_WORK ITEM_
Print the data below exactly, but only the lines from the one containing "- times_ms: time" down to the one containing "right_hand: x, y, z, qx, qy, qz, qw", inclusive.

_DATA RECORDS_
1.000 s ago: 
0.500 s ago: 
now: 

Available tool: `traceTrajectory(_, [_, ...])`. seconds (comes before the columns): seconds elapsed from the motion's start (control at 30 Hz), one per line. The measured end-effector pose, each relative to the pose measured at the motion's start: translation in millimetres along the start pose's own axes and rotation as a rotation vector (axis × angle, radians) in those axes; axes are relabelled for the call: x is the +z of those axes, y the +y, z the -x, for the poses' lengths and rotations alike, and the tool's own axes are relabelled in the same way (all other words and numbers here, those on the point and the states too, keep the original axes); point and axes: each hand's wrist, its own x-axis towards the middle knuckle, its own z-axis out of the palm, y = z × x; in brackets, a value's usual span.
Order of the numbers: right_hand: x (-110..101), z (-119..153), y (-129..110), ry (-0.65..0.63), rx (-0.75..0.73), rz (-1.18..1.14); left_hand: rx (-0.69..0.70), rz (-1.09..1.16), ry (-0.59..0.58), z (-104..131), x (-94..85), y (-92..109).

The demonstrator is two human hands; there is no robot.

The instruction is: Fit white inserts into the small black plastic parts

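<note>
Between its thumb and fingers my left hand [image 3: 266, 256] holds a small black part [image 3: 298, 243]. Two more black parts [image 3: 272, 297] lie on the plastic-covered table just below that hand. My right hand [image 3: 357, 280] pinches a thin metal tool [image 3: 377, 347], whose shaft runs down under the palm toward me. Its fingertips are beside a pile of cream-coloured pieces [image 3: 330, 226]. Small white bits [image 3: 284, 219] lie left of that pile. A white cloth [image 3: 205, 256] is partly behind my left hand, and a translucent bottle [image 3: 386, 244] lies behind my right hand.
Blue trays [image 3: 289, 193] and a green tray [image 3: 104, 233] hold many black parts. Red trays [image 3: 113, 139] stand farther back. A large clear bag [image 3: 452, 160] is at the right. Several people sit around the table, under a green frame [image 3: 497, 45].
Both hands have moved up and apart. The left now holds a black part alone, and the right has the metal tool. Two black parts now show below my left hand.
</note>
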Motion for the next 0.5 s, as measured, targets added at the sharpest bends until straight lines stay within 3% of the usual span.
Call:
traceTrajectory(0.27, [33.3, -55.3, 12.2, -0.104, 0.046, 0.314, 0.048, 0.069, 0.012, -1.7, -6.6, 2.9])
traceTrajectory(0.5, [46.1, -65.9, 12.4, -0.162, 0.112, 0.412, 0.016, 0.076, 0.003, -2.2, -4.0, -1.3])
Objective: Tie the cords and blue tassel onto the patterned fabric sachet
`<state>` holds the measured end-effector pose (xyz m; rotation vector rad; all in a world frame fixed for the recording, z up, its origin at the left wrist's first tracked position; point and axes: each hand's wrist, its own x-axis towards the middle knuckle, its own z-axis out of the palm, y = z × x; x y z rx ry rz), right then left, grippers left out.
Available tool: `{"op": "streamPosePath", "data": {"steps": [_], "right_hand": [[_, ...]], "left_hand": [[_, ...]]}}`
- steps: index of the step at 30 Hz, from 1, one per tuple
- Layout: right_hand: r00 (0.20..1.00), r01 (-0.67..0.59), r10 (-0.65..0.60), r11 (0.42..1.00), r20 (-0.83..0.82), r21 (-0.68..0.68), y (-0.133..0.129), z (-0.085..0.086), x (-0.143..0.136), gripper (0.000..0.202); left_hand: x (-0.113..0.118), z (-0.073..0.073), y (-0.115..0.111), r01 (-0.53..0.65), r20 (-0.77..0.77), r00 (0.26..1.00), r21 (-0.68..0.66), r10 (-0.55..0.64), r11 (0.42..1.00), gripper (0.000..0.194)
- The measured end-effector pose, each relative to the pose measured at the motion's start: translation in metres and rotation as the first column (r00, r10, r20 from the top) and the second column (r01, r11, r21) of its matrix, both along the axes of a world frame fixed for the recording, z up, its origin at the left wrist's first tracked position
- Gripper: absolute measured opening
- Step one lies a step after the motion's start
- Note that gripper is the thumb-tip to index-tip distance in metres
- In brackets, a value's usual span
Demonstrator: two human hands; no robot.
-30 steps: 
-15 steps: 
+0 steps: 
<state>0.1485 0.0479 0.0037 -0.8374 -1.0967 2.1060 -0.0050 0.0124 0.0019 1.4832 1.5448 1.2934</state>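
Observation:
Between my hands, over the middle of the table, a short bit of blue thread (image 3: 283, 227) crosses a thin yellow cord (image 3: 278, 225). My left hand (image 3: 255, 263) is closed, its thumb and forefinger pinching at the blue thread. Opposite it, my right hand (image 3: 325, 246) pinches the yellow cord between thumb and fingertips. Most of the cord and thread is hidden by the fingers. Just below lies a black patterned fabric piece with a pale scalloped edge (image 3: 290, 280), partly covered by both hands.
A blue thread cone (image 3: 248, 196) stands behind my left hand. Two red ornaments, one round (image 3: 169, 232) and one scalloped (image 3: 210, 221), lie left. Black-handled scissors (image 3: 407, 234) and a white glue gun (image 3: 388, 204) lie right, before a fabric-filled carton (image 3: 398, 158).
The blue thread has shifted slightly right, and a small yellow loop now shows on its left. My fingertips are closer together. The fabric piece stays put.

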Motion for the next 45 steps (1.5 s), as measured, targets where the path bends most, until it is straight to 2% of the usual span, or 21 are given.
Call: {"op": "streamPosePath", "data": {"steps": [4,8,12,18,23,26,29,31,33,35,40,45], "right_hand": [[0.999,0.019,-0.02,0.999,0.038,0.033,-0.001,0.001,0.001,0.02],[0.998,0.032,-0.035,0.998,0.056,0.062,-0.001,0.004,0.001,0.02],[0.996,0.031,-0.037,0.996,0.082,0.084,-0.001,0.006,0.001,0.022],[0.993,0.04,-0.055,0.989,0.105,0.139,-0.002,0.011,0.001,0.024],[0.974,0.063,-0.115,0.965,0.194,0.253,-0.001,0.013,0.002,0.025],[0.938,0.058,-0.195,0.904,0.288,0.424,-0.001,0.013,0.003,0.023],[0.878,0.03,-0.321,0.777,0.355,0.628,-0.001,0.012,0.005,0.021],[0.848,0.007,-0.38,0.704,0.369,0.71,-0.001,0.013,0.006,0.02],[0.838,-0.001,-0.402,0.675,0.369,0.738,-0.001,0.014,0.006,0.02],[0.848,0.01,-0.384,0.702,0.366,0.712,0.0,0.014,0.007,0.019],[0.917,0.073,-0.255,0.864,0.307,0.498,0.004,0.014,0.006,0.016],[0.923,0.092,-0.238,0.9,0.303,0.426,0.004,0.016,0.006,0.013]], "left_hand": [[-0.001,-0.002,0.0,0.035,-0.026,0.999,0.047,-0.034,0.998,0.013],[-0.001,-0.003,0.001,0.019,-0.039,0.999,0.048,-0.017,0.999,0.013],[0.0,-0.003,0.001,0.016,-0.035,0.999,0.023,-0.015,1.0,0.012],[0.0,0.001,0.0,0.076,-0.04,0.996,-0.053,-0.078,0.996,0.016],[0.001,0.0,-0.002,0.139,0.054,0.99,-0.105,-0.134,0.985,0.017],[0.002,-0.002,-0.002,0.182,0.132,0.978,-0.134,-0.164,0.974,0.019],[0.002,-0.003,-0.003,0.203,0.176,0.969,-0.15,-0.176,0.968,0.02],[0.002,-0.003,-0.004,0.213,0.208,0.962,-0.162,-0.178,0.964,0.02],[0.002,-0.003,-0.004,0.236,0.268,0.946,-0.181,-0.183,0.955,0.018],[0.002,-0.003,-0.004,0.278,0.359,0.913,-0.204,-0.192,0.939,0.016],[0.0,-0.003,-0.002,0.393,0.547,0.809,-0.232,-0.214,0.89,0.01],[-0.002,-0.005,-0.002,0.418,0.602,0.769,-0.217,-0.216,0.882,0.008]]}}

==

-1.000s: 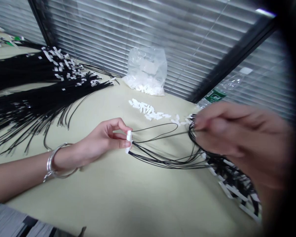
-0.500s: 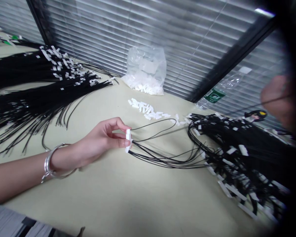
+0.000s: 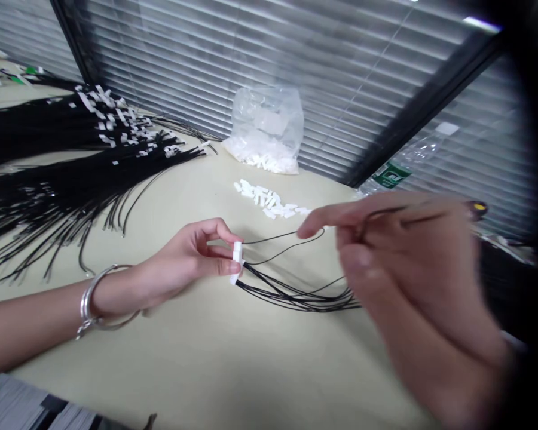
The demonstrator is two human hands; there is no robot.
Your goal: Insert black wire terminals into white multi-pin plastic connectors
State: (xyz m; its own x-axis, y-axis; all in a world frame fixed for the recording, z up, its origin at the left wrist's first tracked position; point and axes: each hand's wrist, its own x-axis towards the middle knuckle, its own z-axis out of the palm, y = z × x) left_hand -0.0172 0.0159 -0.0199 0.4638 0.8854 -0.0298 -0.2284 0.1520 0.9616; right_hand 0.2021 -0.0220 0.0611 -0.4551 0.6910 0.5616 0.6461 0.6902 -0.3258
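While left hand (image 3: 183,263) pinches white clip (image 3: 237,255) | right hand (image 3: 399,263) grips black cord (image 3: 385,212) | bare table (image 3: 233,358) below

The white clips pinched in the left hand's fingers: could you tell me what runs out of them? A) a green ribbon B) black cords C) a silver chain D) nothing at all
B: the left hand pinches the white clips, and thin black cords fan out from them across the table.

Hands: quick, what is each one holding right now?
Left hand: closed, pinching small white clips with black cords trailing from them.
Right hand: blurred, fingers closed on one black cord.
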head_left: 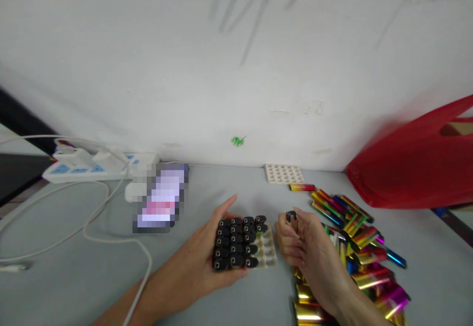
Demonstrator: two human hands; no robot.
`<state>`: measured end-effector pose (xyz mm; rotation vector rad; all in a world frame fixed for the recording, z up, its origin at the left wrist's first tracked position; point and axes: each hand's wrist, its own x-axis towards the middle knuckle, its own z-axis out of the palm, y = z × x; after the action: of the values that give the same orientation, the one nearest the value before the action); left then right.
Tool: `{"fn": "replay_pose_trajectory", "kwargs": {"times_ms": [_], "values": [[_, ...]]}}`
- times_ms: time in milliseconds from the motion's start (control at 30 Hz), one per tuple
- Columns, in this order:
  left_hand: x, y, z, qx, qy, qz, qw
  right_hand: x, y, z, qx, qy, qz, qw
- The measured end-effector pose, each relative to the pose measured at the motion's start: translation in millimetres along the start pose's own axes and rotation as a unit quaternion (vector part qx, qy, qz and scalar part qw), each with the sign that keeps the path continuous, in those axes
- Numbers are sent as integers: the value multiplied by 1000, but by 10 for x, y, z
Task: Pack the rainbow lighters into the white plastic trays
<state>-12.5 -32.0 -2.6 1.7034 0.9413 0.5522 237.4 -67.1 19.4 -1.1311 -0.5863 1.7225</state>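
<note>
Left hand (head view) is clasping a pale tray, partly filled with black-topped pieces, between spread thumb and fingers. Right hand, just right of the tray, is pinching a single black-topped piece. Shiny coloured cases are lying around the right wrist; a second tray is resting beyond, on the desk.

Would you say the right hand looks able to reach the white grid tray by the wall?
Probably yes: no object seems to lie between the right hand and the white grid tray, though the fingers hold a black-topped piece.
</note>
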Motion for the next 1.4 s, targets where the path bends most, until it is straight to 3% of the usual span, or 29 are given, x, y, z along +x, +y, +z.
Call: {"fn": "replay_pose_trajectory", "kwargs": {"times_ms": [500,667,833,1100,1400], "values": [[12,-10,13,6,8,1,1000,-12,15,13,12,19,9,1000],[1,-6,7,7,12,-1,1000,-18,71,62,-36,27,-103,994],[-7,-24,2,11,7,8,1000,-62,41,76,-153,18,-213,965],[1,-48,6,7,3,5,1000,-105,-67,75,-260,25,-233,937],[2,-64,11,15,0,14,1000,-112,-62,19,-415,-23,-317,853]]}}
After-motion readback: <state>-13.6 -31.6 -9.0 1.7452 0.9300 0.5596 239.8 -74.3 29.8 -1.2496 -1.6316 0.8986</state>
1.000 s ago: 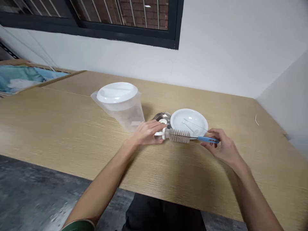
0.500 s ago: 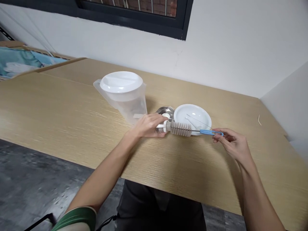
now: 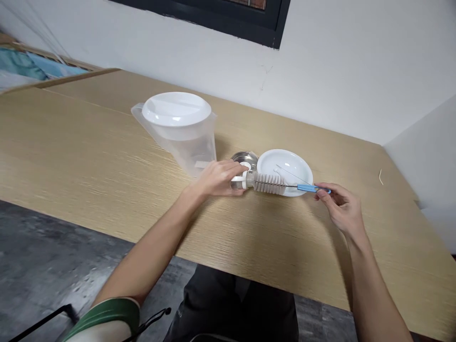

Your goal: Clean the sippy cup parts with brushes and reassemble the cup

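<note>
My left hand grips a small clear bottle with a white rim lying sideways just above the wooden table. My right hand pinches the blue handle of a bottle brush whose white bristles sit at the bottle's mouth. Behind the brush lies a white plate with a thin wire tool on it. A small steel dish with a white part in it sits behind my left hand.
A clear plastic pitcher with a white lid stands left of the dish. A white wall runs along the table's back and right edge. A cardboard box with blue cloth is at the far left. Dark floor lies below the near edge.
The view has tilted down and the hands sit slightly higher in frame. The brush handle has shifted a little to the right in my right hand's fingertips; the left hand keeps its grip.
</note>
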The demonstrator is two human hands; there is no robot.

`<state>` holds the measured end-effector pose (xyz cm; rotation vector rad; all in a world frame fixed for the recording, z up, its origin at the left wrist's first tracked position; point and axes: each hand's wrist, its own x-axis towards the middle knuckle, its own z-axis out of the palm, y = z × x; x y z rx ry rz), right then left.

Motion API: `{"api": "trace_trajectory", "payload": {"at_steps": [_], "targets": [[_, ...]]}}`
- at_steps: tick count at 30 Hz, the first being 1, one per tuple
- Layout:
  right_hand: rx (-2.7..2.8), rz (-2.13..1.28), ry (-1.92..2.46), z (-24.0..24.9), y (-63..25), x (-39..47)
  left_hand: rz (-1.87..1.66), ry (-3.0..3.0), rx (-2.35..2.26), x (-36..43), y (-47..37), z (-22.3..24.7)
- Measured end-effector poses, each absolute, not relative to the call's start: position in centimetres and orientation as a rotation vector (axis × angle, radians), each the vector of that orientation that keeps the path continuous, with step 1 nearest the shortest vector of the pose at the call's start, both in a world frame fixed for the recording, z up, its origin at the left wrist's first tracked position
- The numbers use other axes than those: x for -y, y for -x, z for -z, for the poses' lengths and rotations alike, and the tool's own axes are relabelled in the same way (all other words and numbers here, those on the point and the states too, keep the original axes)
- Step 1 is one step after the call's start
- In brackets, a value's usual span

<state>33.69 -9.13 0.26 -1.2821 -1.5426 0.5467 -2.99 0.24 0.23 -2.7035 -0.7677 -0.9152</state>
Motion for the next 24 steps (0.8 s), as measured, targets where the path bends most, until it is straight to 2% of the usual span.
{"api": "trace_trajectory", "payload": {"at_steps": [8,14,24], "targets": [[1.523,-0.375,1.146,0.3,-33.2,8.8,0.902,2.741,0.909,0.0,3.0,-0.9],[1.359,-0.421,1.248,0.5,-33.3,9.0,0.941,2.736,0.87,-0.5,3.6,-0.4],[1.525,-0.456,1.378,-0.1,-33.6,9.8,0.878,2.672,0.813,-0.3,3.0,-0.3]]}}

_RESULT FOR THIS TASK_
- times_ms: time in milliseconds from the motion's start (control at 30 Hz), one per tuple
- Columns, in this order:
  left_hand: x, y, z, qx, qy, qz, qw
  right_hand: x, y, z, qx, qy, qz, qw

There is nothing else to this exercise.